Working from historical photographs and documents, it took experts ten years to conserve the huts, which had suffered due to water seepage, age, and simply being left exposed to the polar elements.
The work was meticulous, not only in the execution of the repairs to the structures, but in the recording of repairs and artefacts discovered during the conservation work. More importantly, working the hours required to maximise the access in the most inhospitable environment imaginable, required not only our renowned skills but an exceptional level of passion for this unique project. As lead conservation carpenter, Charley was part of a multi-national and multi-disciplinary team. Their work included a review of conservation strategy and methodology, the survey and interpretation of historic interventions and the schedule of repairs and implementation of work.
To prevent further decay of the huts, a waterproof roof was fitted and impermeable membranes installed between the bottom of the walls and the permafrost.

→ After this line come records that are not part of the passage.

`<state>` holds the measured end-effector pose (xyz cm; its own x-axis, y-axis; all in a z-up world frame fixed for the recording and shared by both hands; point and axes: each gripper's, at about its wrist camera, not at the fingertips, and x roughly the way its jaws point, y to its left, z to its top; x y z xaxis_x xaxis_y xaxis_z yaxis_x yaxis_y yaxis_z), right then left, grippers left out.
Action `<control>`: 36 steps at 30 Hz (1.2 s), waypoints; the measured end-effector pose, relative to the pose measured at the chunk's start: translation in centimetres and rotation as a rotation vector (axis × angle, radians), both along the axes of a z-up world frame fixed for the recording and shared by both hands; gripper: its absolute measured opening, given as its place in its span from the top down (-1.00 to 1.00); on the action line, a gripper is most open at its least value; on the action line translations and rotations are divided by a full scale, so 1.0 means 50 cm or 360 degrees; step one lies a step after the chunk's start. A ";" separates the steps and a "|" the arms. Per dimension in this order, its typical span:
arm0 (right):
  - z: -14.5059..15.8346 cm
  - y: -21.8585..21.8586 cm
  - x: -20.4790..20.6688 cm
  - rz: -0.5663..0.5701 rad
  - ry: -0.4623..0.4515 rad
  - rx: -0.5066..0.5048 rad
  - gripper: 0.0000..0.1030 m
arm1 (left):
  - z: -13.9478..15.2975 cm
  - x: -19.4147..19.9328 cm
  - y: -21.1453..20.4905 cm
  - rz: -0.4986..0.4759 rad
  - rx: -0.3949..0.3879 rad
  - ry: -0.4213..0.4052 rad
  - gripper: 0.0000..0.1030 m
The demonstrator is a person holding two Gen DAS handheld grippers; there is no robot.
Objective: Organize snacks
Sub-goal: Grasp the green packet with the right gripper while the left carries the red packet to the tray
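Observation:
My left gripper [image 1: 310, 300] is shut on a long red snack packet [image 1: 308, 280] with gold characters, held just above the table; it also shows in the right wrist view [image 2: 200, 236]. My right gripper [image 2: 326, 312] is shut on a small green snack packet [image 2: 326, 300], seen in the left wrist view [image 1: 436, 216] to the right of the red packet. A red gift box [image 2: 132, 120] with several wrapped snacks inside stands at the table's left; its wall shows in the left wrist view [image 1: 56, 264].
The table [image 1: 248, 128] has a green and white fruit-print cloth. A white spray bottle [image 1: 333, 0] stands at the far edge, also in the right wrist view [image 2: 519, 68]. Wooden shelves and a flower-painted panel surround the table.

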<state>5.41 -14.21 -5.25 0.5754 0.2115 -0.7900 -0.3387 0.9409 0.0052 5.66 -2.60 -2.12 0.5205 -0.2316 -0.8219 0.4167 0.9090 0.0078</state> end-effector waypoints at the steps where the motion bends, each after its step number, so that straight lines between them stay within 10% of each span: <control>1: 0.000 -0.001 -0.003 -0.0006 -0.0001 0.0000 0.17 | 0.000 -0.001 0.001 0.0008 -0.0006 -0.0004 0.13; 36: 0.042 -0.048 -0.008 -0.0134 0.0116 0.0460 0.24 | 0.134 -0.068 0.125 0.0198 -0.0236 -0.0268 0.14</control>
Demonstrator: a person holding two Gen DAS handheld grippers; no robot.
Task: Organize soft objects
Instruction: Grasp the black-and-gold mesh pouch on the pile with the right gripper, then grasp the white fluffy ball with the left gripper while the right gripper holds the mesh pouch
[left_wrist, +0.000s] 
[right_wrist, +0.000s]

The result was a highly successful rescue of several iconic buildings from the World Heritage list of most endangered buildings. Working amongst several thousand vulnerable artifacts in environment requiring some of the most demanding logistics on the planet. During a 2006 visit to Shackleton’s hut, Sir Neil Cossons, Chairman of English Heritage said: ‘Without question, this is the most ambitious and logistically complex restoration project ever attempted.’